DATA BELOW>

───

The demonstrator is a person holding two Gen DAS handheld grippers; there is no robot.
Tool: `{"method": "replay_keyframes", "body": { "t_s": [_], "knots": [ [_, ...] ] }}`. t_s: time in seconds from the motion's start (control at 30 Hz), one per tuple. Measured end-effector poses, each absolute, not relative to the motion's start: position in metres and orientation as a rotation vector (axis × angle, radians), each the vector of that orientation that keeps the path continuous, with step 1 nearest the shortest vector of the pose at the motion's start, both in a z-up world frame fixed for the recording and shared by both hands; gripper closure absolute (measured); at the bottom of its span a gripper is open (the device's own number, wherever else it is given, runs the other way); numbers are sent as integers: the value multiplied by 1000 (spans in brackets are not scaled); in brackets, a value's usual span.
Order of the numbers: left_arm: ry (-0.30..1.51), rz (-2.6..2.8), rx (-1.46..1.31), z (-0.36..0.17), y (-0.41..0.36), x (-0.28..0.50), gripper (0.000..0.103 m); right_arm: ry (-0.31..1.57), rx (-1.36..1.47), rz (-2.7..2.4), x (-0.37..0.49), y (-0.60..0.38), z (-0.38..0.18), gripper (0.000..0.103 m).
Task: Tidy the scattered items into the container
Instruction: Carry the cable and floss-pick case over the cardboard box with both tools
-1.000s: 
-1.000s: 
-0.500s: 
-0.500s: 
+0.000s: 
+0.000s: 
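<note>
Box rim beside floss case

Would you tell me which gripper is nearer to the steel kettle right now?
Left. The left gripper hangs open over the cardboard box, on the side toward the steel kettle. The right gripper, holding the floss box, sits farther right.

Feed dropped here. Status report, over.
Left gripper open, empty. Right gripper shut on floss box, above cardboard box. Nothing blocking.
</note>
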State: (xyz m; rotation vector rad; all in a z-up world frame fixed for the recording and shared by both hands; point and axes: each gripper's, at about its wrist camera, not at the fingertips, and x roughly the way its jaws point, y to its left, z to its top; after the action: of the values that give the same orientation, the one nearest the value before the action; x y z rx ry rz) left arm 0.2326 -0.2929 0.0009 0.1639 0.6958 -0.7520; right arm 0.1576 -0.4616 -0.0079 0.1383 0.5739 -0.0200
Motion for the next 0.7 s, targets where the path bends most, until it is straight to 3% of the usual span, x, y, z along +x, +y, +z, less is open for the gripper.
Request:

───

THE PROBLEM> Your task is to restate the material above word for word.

OUTPUT FOR THIS EXERCISE>
The demonstrator is a person holding two Gen DAS handheld grippers; there is no robot.
Tool: `{"method": "replay_keyframes", "body": { "t_s": [_], "knots": [ [_, ...] ] }}`. t_s: time in seconds from the motion's start (control at 30 Hz), one per tuple. Measured end-effector poses, each absolute, not relative to the motion's start: position in metres and orientation as a rotation vector (axis × angle, radians), each the vector of that orientation that keeps the path continuous, with step 1 nearest the shortest vector of the pose at the motion's start, both in a z-up world frame fixed for the recording and shared by both hands; gripper closure absolute (measured); at the bottom of its span a gripper is open (the device's own number, wherever else it is given, runs the other way); numbers are sent as integers: the value multiplied by 1000 (spans in brackets are not scaled); in brackets, a value's usual span.
Order of the numbers: left_arm: ry (-0.30..1.51), rz (-2.6..2.8), rx (-1.46..1.31), z (-0.36..0.17), y (-0.41..0.36), x (-0.28..0.50), gripper (0.000..0.103 m); right_arm: ry (-0.31..1.57), rx (-1.36..1.47), rz (-2.7..2.4), x (-0.37..0.49), y (-0.60..0.38), z (-0.38..0.18), gripper (0.000..0.103 m).
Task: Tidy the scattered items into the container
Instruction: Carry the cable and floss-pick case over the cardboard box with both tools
-1.000s: 
-1.000s: 
-0.500s: 
-0.500s: 
+0.000s: 
+0.000s: 
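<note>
Box rim beside floss case

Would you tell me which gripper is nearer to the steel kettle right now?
Left. The left gripper hangs open over the cardboard box, on the side toward the steel kettle. The right gripper, holding the floss box, sits farther right.

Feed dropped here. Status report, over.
Left gripper open, empty. Right gripper shut on floss box, above cardboard box. Nothing blocking.
</note>
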State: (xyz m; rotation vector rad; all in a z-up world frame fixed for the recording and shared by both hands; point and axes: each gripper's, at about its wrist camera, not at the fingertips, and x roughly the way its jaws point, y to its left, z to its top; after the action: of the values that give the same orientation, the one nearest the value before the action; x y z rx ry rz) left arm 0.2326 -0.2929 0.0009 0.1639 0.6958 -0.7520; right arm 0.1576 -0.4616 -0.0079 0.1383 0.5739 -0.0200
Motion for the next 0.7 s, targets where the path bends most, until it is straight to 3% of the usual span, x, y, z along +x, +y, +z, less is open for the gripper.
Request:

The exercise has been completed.